No one is entitled I suppose to put a fine edge on his particular views. But now, just to show how wrong Mr. Brewster can be about facts-and this is the question that we’ve got to pay attention to when we listen to him laying down the law as to what the sugar industry is or isn’t doing and so on – I’ll take the example of the well laid plot which Mr. Brewster presented as being concocted by Messrs. Tate and Lyle (whom he seems to be gunning for; I hold no particular brief for them but he is having a go at them) to pressure the Government of Jamaica into applying for AOT status in the EEC. Mr. Brewster states in his document, the one you quoted Mr. Chairman and I quote: “The policy of Messrs. Tate and Lyle in all this is to push the Jamaica Government into seeking association, that is association with the Common Market”. Mr. Brewster argues that there is a strategy you see, a plot behind this. And again I quote Mr. Brewster (he’s always looking for plots) “this strategy has been conceived primarily as a means of safeguarding the sugar industry, should Britain become a member of the EEC.” Now this is totally untrue, a figment of Mr. Brewster’s imagination. In fact sugar and AOT status have nothing to do with each other. Sugar is covered by the Common Market agricultural policy; articles 38 to 47 of the Treaty of Rome apply. It is our bananas and so on that stand to benefit from AOT status, articles 131 – 136 of the Treaty of Rome apply. Mr. Brewster’s sinister conspiracy turns out to be a mousenest.

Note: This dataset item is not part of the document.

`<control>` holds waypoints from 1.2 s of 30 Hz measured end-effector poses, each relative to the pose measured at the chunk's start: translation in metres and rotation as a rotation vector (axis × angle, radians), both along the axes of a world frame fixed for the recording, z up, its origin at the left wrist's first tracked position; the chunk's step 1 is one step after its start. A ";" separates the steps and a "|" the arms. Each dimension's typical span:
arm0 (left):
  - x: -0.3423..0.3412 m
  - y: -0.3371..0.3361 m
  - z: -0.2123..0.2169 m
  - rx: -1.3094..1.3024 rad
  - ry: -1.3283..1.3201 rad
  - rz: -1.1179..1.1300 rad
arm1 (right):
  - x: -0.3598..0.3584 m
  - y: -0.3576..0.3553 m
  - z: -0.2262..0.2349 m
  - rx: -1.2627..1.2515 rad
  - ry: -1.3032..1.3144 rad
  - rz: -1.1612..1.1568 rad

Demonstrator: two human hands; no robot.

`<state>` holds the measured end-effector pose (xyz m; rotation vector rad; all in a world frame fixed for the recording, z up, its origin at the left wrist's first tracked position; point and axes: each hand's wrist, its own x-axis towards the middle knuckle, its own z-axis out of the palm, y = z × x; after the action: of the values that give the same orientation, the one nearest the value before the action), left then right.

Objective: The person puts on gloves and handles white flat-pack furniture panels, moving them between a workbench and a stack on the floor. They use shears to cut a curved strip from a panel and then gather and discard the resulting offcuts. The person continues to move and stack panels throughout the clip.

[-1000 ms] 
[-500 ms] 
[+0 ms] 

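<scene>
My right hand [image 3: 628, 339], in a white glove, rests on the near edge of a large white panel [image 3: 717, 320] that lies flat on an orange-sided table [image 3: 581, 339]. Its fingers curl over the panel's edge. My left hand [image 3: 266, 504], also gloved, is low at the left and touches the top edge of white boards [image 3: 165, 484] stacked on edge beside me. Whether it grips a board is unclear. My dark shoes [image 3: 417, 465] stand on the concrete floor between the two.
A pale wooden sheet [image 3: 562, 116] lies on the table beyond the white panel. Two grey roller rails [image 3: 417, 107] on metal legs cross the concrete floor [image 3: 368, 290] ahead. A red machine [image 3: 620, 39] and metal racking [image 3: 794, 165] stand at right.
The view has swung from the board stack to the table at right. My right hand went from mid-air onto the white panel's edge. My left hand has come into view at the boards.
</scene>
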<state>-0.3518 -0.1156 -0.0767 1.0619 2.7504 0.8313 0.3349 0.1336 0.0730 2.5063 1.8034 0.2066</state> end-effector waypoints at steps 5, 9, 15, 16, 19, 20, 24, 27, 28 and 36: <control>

And if I say so Sir, without offence, he appears to have fabricated his facts to suit his fancies. Now that is a thing Mr. Chairman that politicians do the whole time but Mr. Brewster is an economist and economics is supposed to be a more orthodox and respected profession; it is supposed to deal in facts and in figures. He is a lecturer, responsible for teaching children, presumably. It is therefore imperative that he should get his facts and figures right before he starts laying down the law to anyone. He was absolutely wrong about AOT status and he gave a slanted account about what foreigners got out of the industry in foreign exchange. He’s got a way round it but we’re watching. That was my first quarrel with Mr. Brewster’s article. It makes exciting reading, rather like a good detective story, but some of the clues have gone wrong.